Jakarta - Langkah Menteri Pertanian Andi Amran Sulaiman dalam mengungkap dugaan korupsi besar di kementeriannya menggemparkan publik.
Dengan keberanian yang jarang terlihat di lingkup birokrasi, ia mengungkap praktik lancung yang diduga merugikan negara hingga Rp40 triliun.
Amran tidak hanya berbicara, tetapi langsung bertindak dengan menonaktifkan 11 pejabat yang terindikasi terlibat dalam penyalahgunaan distribusi pupuk bersubsidi.
“Kami akan bersihkan semua yang bermain-main di Kementan,” tegas Amran. Sikapnya ini menuai apresiasi luas.
Masyarakat melihatnya sebagai contoh kepemimpinan yang tegas, berorientasi pada kepentingan rakyat, dan tidak segan menghadapi kepentingan-kepentingan tertentu.
Namun, langkah berani ini juga menimbulkan perbandingan dengan kementerian lain, terutama Kementerian Badan Usaha Milik Negara (BUMN) yang dipimpin Erick Thohir.
Sebagai Menteri BUMN, Erick Thohir sejatinya telah menunjukkan komitmen dalam upaya pemberantasan korupsi.
Ia bekerja sama dengan Kejaksaan Agung untuk mengusut berbagai dugaan korupsi di lingkungan perusahaan pelat merah.
Salah satu langkah nyatanya adalah membahas penegakan hukum dengan Jaksa Agung ST Burhanuddin, terutama terkait kasus-kasus yang menyeret BUMN besar seperti Pertamina.
Namun, di mata publik, langkah Erick dinilai lebih lamban dibandingkan gebrakan Amran Sulaiman.
Jika Amran langsung menonaktifkan pejabat yang terindikasi terlibat, Erick tampak lebih berhati-hati dalam mengambil tindakan.
Publik pun mempertanyakan: apakah pendekatan Erick yang lebih diplomatis cukup efektif dalam membersihkan BUMN dari praktik korupsi?
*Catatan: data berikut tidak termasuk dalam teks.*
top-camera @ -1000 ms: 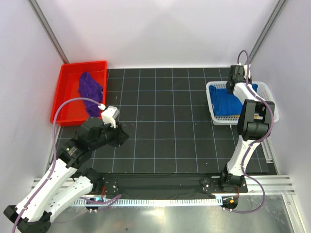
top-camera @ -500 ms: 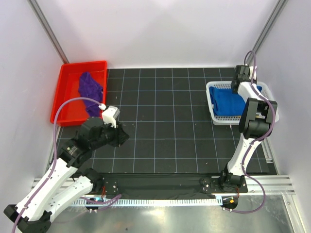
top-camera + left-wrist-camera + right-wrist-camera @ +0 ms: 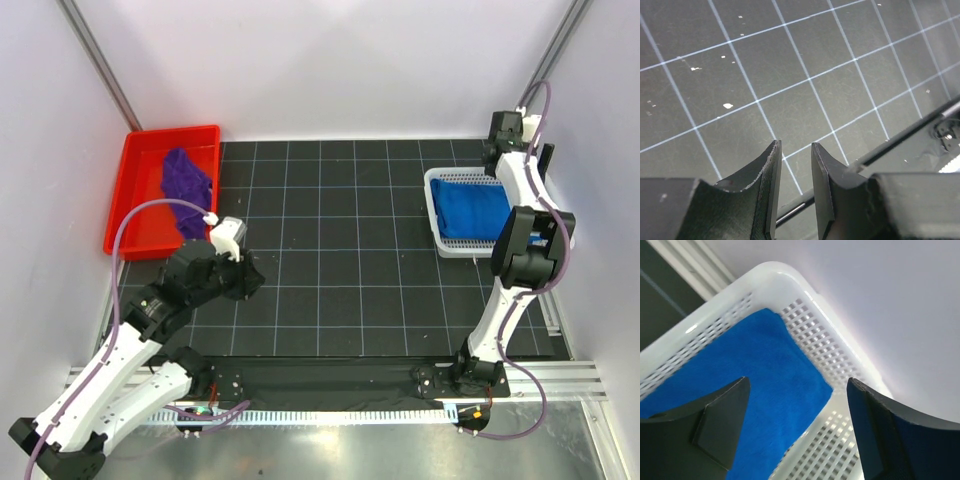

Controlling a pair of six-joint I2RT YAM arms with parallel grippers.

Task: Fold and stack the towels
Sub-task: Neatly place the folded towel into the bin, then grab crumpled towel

Ataukah ia perlu mengikuti jejak Amran yang lebih agresif dalam bertindak?
Harapan publik terhadap birokrasi yang bersih semakin tinggi, terutama di tengah maraknya skandal yang melibatkan pejabat negara.
Ketegasan Amran Sulaiman telah membuktikan bahwa keberanian dalam menindak praktik korupsi dapat langsung dirasakan dampaknya.
Kini, bola panas berada di tangan Erick Thohir—akankah ia mengambil langkah serupa atau tetap bertahan dengan pendekatan yang lebih hati-hati?